Kucinich differs with those who have suggested that the hearings could be divisive. He sees impeachment as an opportunity for healing both the partisan divisions between people and the mistrust Americans have for their government.

“This war has been a wedge, which has driven Americans apart,” he said. As for Congress, he said that “there is no logical explanation for their position. We cannot abdicate our responsibilities. If we abdicate our responsibilities, we end up being in collusion. Why are we not acting? There’s a reason why the Congress is so low in polls and I think it’s because the American people feel we won’t stand up.”

Kucinich said Congress is not living up to its responsibilities to the American people. But he has personal feelings about the resolution that drove him to move forward on impeachment.

“Where’s our heart here? What is going on that we can’t connect with the suffering of other people?” he asked. “We can’t say, ‘Oh, yeah, we went into a war, they didn’t tell the truth and all these people died. Sorry about that. Pass the Grey Poupon.’ We can’t do that. We cannot become so callous that we don’t care that innocent people are killed. This is what’s driving me.”

Any casual reader of the articles of impeachment can tell the Iraq war figures heavily in the resolution. Of the 35 articles, Kucinich said around half are at least tangentially related to Iraq.
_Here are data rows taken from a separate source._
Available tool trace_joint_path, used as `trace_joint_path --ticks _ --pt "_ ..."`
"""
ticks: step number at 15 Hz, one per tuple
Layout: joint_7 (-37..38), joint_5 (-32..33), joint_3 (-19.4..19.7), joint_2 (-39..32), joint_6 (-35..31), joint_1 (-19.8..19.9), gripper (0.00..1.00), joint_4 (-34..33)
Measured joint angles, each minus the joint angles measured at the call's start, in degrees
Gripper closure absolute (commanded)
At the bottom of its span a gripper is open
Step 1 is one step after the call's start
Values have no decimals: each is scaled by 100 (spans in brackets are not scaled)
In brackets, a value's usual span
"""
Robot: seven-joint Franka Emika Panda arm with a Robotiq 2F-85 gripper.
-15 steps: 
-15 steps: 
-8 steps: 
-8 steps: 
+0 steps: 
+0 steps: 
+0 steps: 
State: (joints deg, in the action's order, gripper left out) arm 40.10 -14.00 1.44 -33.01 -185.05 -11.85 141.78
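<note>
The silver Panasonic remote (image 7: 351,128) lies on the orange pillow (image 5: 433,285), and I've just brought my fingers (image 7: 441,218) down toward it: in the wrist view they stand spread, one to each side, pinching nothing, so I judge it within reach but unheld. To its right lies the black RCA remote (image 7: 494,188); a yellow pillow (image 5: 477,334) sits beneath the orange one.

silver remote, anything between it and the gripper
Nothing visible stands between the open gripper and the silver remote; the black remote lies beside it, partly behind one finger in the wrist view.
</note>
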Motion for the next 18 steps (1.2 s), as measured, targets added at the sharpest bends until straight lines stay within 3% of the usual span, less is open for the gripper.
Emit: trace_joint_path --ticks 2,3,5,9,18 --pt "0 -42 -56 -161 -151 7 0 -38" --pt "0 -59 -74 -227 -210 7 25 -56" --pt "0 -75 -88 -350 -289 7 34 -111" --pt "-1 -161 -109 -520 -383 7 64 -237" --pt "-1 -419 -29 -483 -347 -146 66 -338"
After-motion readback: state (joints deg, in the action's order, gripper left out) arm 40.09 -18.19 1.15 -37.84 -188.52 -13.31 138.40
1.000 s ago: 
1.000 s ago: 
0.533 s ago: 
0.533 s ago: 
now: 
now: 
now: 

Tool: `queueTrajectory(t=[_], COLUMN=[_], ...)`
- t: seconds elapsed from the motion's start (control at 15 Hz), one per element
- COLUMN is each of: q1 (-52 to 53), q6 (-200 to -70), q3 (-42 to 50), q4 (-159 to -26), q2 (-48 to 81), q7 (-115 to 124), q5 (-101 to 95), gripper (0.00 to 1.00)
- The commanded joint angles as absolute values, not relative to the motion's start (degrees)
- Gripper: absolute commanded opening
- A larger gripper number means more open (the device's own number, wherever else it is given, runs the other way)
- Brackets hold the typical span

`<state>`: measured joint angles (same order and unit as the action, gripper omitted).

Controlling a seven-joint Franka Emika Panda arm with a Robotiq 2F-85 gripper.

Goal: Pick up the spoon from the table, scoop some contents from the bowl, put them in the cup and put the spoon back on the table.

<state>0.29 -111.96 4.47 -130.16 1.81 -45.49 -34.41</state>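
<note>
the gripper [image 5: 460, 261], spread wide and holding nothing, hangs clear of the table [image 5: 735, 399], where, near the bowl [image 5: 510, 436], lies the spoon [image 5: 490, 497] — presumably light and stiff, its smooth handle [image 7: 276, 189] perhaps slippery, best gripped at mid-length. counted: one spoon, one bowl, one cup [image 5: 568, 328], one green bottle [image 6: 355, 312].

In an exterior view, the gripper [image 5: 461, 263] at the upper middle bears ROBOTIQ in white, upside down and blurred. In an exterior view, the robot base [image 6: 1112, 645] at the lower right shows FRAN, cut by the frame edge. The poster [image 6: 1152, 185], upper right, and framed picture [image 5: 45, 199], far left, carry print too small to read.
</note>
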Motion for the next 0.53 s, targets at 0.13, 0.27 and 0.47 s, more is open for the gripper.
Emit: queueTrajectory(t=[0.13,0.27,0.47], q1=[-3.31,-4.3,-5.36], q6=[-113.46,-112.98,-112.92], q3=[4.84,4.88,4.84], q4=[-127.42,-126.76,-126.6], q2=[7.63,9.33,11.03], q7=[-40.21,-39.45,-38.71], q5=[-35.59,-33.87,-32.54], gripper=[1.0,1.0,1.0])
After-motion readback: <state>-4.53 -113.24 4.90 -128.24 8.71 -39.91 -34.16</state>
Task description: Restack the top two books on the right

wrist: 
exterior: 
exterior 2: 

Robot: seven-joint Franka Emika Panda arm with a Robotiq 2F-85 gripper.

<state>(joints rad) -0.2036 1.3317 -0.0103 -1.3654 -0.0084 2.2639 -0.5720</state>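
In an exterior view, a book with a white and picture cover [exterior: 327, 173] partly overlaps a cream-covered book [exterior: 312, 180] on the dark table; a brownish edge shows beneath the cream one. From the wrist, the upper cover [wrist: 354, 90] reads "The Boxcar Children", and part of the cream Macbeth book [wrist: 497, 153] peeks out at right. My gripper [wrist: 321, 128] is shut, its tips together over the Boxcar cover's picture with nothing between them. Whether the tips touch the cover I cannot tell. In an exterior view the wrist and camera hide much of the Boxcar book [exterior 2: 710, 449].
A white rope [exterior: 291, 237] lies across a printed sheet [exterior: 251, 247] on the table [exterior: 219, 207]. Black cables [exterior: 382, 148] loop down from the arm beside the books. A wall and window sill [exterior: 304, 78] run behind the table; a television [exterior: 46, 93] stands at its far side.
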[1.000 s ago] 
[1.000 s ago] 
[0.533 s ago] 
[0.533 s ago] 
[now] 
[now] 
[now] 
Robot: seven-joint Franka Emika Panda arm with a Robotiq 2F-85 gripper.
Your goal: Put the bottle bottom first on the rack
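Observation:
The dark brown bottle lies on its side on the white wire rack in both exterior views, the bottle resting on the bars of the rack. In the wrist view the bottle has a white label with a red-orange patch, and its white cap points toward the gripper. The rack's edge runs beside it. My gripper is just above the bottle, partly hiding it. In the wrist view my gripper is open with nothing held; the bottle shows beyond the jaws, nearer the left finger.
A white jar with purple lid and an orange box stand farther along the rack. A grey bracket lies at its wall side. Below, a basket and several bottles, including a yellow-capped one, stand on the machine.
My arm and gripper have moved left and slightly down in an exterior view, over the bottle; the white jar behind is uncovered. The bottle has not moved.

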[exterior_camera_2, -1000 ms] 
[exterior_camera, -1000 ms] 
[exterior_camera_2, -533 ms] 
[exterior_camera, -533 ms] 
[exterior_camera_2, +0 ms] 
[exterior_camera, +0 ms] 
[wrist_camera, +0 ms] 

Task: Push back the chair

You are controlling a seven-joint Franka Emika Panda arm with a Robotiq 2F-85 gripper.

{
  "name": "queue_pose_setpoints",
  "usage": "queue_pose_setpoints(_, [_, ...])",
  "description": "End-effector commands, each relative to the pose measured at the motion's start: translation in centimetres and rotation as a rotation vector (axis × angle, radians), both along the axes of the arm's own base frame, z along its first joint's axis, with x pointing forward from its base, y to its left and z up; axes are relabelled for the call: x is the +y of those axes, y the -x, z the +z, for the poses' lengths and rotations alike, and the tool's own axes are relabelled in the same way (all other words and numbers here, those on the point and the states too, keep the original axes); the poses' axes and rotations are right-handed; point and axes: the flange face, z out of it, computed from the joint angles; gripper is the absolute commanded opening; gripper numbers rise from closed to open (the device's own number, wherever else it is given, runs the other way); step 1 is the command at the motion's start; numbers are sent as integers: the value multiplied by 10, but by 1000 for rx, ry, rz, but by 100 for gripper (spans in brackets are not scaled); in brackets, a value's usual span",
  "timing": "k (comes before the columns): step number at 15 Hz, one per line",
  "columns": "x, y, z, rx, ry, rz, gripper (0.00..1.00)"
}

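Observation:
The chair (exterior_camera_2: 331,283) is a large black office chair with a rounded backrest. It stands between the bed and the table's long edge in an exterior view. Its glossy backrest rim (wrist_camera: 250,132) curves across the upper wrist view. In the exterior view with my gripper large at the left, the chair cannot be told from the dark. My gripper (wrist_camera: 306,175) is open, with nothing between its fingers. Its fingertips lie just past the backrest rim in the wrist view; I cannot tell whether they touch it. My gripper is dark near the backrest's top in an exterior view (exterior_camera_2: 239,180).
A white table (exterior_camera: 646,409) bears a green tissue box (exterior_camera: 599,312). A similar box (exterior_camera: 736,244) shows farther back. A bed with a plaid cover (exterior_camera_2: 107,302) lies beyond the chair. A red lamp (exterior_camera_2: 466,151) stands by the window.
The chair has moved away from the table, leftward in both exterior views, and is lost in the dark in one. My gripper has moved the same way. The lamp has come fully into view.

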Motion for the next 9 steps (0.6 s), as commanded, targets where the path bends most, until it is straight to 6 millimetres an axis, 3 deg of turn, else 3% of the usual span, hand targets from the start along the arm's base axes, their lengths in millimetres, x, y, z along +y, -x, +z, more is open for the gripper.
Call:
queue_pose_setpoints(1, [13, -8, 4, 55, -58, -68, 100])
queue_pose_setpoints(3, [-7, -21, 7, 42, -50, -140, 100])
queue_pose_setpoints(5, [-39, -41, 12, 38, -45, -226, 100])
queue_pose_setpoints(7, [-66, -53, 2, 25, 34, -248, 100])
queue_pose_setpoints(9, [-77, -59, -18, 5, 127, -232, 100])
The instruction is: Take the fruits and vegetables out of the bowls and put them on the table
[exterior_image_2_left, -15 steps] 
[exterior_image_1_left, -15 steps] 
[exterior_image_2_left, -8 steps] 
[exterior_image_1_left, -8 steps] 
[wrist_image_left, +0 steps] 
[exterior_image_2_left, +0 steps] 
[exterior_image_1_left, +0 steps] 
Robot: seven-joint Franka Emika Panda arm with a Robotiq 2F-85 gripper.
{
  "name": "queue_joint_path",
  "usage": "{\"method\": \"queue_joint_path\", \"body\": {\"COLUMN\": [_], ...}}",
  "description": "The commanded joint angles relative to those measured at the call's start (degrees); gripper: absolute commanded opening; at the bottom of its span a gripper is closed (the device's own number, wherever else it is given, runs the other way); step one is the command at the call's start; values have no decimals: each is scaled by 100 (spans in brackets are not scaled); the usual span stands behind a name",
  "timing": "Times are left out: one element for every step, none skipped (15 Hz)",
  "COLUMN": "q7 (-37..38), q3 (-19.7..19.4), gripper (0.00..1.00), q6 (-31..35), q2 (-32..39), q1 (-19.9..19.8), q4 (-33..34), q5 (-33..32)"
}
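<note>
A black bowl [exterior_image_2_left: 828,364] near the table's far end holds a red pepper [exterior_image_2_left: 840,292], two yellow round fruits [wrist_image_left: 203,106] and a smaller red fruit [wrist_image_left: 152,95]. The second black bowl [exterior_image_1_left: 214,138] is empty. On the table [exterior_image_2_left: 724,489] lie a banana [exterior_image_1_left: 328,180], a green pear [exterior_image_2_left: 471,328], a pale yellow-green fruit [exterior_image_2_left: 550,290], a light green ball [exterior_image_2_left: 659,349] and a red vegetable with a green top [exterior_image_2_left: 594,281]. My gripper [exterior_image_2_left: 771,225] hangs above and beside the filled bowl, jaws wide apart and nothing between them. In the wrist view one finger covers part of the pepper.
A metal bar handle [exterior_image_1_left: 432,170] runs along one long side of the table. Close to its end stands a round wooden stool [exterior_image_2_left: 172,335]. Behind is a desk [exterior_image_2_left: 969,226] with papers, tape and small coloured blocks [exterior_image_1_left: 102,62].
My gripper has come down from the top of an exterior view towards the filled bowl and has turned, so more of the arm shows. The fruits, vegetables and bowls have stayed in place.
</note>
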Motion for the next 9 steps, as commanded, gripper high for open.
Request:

While some articles deal with election fraud and offenses against Medicare, Kucinich is clearly bothered by the lead-up to the war.

“I can’t think of any more grave offense than that the people of this country, at a moment of peril in post 9/11, would be lied to in order to get their support for a war,” he said. “There’s a difference between just being wrong and lying. And there’s a pattern of lies here.”

However, Kucinich said that the effort is not only about Constitutional law and his personal feelings. He wants to demonstrate to future U.S. presidents and the international community that this sort of behavior will not be tolerated by Congress.

These are not just symbolic concerns; Kucinich raised the specter of international involvement:

“How awful it would be if the Congress looks the other way and within the next few years some nation decides to prosecute a member of the Bush Administration for war crimes at a time when we clearly knew that there was sufficient evidence to proceed with hearings?”